Posted Sep 14, 2007 11:26 UTC (Fri) by andrejp (guest, #47396) [Link]

>To be honest, I'm not so sure OOXML is much worse or better than ODF. Both are more or less a serialization of their respective apps' state. That makes both of them pretty hard to implement by a third party.

Pff. That has got to be the most asinine thing regarding document formats I've read in quite a while.

The document format should be the representation and description of *document structure*, not application's state. That's exactly what makes OOXML largely unimplementable by third parties: unlike ODF, which represents *document structure*, OOXML represents *application state*. A document structure can quite a bit more easily be equivalently rendered by different applications then application state which is inherently unique to the application (hence it is called 'application state' - and if you want to work on, or with, that state you essentially need to duplicate, or emulate to a sufficient degree, the application).

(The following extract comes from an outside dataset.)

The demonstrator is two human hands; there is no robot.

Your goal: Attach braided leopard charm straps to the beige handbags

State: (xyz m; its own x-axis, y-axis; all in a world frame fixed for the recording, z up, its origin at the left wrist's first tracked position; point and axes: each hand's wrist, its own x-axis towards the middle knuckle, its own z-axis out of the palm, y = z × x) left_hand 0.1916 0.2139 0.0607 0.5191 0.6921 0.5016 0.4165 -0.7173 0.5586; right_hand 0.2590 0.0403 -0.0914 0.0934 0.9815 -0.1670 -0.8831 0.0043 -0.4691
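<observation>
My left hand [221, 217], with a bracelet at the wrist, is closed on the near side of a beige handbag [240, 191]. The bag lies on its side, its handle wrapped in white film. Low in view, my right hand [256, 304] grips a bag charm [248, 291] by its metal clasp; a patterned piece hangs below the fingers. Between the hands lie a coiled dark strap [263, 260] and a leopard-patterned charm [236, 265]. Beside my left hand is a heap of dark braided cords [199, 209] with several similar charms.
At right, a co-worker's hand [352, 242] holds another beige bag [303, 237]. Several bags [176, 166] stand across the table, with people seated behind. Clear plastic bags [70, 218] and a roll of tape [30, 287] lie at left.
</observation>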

>f.e. AbiWord is not using ODF as its standard output filter, because it doesn't match their internal representation that well.

Gee... Let's just forget ODF then, standardize AbiWord's internal representation (*application state*), put it into a standard envelope (which is what XML is, and nothing more), prepend a catchy word of the day that seems to matter to *other* people (and cross our fingers that those open-dummies and ignorant decision-makers don't notice the difference between professed and actual) and call it.. well OpenAWXML!

That should make it easier. And standard. Not a standard description of document structure though, but STANDARD APPLICATION, which is exactly what this game is all about (and them poor open-dummies thought it's about interoperability and that our objections have to do with technicalities heh).

Ka-ching!

PS: Prepare grea$e. Just in case it gets stuck and needs some pushing at the last minute.

OOXML loses a battle

Posted Oct 12, 2007 15:37 UTC (Fri) by obi (guest, #5784) [Link]

Not sure what you're getting at - you seem to agree with me that there should be a more abstract format that represents the document structure, instead of all these different apps internal representation, but then go on to claim that ODF is it?

Is it really?

The snippets I'd seen of it made me believe otherwise, but I'm perfectly willing to revise my opinion of it.